Repeat each record word for word.

── RECORDS PROVIDED ──

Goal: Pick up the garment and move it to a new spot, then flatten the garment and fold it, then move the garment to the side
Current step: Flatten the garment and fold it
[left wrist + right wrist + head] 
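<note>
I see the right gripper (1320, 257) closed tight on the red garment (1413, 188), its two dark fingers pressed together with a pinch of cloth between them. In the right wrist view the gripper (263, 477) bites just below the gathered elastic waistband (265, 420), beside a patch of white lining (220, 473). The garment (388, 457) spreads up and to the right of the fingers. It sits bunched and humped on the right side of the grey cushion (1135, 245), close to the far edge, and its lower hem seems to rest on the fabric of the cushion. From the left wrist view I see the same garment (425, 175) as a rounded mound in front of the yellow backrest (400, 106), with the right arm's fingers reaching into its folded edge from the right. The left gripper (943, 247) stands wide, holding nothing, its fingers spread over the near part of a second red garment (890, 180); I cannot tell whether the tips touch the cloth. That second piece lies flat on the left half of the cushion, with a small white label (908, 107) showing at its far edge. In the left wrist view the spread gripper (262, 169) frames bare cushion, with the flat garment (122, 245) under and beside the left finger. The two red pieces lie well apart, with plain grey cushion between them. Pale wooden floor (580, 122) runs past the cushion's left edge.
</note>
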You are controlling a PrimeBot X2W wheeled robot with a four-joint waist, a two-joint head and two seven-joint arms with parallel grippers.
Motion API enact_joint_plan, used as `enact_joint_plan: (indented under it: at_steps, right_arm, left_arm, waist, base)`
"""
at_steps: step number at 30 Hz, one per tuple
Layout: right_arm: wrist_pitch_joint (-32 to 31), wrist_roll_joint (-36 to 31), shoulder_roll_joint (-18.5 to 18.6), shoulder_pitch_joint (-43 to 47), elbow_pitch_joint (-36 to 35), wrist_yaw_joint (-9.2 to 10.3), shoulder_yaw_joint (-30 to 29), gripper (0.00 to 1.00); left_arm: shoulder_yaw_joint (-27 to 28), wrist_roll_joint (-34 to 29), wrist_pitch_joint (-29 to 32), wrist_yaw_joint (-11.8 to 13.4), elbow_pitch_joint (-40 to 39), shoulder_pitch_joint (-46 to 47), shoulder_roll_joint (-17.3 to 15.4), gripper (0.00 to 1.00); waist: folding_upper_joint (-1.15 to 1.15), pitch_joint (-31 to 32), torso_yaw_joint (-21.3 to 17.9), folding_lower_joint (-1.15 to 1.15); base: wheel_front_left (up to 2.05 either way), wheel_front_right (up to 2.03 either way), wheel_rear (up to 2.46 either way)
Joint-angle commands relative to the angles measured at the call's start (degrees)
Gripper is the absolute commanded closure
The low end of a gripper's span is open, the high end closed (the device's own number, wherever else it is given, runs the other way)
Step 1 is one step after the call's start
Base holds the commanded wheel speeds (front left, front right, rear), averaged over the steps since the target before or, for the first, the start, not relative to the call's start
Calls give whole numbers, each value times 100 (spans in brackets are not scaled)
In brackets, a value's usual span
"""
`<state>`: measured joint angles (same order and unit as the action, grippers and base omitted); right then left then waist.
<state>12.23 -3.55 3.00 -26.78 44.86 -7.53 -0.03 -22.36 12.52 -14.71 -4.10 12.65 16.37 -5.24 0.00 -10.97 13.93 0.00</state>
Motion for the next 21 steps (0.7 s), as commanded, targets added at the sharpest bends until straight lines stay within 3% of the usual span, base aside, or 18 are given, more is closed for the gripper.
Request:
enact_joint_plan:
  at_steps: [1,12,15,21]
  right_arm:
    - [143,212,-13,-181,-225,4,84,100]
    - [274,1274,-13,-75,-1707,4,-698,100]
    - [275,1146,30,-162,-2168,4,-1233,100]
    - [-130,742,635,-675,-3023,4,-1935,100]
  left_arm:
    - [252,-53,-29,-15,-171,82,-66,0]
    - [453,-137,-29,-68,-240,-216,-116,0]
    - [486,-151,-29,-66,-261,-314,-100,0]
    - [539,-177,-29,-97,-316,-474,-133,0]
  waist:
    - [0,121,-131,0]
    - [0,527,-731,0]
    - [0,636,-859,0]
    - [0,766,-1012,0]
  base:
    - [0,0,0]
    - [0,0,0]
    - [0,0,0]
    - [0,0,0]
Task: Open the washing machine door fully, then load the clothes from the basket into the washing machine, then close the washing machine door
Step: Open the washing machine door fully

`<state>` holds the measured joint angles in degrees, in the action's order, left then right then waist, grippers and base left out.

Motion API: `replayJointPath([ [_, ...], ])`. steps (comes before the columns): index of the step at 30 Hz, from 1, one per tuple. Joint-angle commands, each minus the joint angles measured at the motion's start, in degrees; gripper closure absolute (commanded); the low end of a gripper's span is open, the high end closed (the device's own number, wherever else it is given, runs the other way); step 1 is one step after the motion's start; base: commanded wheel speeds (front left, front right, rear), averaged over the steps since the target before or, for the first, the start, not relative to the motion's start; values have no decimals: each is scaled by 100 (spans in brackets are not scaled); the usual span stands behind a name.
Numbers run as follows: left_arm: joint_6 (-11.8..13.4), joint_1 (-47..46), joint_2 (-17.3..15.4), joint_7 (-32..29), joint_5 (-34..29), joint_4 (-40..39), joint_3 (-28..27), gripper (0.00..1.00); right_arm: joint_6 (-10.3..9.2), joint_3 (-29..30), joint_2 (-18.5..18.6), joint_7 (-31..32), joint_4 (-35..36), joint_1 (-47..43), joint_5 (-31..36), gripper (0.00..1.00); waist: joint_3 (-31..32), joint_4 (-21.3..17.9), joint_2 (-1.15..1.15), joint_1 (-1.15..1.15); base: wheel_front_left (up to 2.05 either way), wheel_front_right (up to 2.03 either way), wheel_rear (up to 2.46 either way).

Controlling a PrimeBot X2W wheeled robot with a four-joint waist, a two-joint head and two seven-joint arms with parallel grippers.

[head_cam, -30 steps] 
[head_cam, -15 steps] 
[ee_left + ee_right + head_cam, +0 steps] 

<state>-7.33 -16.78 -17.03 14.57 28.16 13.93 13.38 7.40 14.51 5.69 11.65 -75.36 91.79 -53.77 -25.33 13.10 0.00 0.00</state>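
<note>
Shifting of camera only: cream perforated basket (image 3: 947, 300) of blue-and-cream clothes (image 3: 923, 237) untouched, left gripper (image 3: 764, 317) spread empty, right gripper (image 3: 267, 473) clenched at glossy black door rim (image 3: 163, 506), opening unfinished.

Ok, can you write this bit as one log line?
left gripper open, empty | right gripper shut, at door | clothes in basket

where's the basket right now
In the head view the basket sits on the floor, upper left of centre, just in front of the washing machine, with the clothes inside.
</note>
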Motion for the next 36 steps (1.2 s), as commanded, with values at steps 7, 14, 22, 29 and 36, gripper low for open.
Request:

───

■ **TASK OUTPUT**
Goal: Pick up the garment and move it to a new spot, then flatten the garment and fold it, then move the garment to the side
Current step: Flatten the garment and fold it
[left wrist + right wrist + head] 
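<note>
I see the right gripper (1320, 257) closed tight on the red garment (1413, 188), its two dark fingers pressed together with a pinch of cloth between them. In the right wrist view the gripper (263, 477) bites just below the gathered elastic waistband (265, 420), beside a patch of white lining (220, 473). The garment (388, 457) spreads up and to the right of the fingers. It sits bunched and humped on the right side of the grey cushion (1135, 245), close to the far edge, and its lower hem seems to rest on the fabric of the cushion. From the left wrist view I see the same garment (425, 175) as a rounded mound in front of the yellow backrest (400, 106), with the right arm's fingers reaching into its folded edge from the right. The left gripper (943, 247) stands wide, holding nothing, its fingers spread over the near part of a second red garment (890, 180); I cannot tell whether the tips touch the cloth. That second piece lies flat on the left half of the cushion, with a small white label (908, 107) showing at its far edge. In the left wrist view the spread gripper (262, 169) frames bare cushion, with the flat garment (122, 245) under and beside the left finger. The two red pieces lie well apart, with plain grey cushion between them. Pale wooden floor (580, 122) runs past the cushion's left edge.
</note>
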You are controlling a PrimeBot X2W wheeled robot with a four-joint waist, a two-joint head and two seven-joint arms with parallel grippers.
Motion API enact_joint_plan, used as `enact_joint_plan: (indented under it: at_steps, right_arm, left_arm, waist, base)`
"""
at_steps: step number at 30 Hz, one per tuple
Layout: right_arm: wrist_pitch_joint (-32 to 31), wrist_roll_joint (-36 to 31), shoulder_roll_joint (-18.5 to 18.6), shoulder_pitch_joint (-43 to 47), elbow_pitch_joint (-36 to 35), wrist_yaw_joint (-9.2 to 10.3), shoulder_yaw_joint (-30 to 29), gripper (0.00 to 1.00); left_arm: shoulder_yaw_joint (-27 to 28), wrist_roll_joint (-34 to 29), wrist_pitch_joint (-29 to 32), wrist_yaw_joint (-11.8 to 13.4), elbow_pitch_joint (-40 to 39), shoulder_pitch_joint (-46 to 47), shoulder_roll_joint (-17.3 to 15.4), gripper (0.00 to 1.00); waist: folding_upper_joint (-1.15 to 1.15), pitch_joint (-31 to 32), torso_yaw_joint (-21.3 to 17.9), folding_lower_joint (-1.15 to 1.15); base: wheel_front_left (up to 2.05 either way), wheel_front_right (up to 2.03 either way), wheel_rear (up to 2.46 either way)
Joint-angle commands relative to the angles measured at the call's start (degrees)
Gripper is the absolute commanded closure
The low end of a gripper's span is open, the high end closed (the device's own number, wherever else it is given, runs the other way)
Step 1 is one step after the call's start
Base holds the commanded wheel speeds (front left, front right, rear), averaged over the steps since the target before or, for the first, the start, not relative to the call's start
Calls give whole numbers, each value times 100 (spans in brackets are not scaled)
In brackets, a value's usual span
"""
`<state>`: measured joint angles (same order and unit as the action, grippers and base omitted); right then left then waist.
<state>12.23 -3.55 3.00 -26.78 44.86 -7.53 -0.03 -22.36 12.52 -14.71 -4.10 12.65 16.37 -5.24 0.00 -10.97 13.93 0.00</state>
Motion for the next 21 steps (0.7 s), as commanded, targets added at the sharpest bends until straight lines stay within 3% of the usual span, base aside, or 18 are given, more is closed for the gripper.
Request:
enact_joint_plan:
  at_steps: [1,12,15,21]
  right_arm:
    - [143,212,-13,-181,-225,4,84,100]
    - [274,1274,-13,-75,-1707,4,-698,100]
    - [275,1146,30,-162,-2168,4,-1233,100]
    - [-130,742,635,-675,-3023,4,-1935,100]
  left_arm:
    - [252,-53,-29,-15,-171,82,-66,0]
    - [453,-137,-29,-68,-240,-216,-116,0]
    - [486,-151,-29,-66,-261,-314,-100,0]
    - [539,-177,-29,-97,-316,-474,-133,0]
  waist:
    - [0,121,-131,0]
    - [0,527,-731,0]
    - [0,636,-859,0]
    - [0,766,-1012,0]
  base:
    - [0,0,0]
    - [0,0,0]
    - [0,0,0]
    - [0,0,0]
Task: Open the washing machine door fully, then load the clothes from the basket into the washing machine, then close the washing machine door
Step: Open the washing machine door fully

`<state>` holds the measured joint angles in degrees, in the action's order, left then right then waist, grippers and base left out.

Motion API: `replayJointPath([ [_, ...], ])`. steps (comes before the columns): index of the step at 30 Hz, from 1, one per tuple. Joint-angle commands, each minus the joint angles measured at the motion's start, in degrees; gripper closure absolute (commanded); the low end of a gripper's span is open, the high end closed (the device's own number, wherever else it is given, runs the other way); step 1 is one step after the motion's start; base: commanded wheel speeds (front left, front right, rear), averaged over the steps since the target before or, for the first, the start, not relative to the motion's start; values have no decimals: each is scaled by 100 (spans in brackets are not scaled); the usual span stands behind a name.
Numbers run as follows: left_arm: joint_6 (-11.8..13.4), joint_1 (-47..46), joint_2 (-17.3..15.4), joint_7 (-32..29), joint_5 (-34..29), joint_4 (-40..39), joint_3 (-28..27), gripper (0.00..1.00); right_arm: joint_6 (-10.3..9.2), joint_3 (-29..30), joint_2 (-18.5..18.6), joint_7 (-31..32), joint_4 (-35..36), joint_1 (-47..43), joint_5 (-31..36), gripper (0.00..1.00); waist: joint_3 (-31..32), joint_4 (-21.3..17.9), joint_2 (-1.15..1.15), joint_1 (-1.15..1.15); base: wheel_front_left (up to 2.05 either way), wheel_front_right (up to 2.03 either way), wheel_rear (up to 2.46 either way).

Controlling a PrimeBot X2W wheeled robot with a four-joint waist, a two-joint head and two seven-joint arms with parallel grippers.

[head_cam, -30 steps] 
[head_cam, -15 steps] 
[ee_left + ee_right + head_cam, +0 steps] 

<state>-7.33 -16.78 -17.03 14.57 28.16 13.93 13.38 7.40 14.51 5.69 11.65 -75.36 91.79 -53.77 -25.33 13.10 0.00 0.00</state>
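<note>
Shifting of camera only: cream perforated basket (image 3: 947, 300) of blue-and-cream clothes (image 3: 923, 237) untouched, left gripper (image 3: 764, 317) spread empty, right gripper (image 3: 267, 473) clenched at glossy black door rim (image 3: 163, 506), opening unfinished.

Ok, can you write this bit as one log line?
left gripper open, empty | right gripper shut, at door | clothes in basket

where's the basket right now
In the head view the basket sits on the floor, upper left of centre, just in front of the washing machine, with the clothes inside.
</note>
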Motion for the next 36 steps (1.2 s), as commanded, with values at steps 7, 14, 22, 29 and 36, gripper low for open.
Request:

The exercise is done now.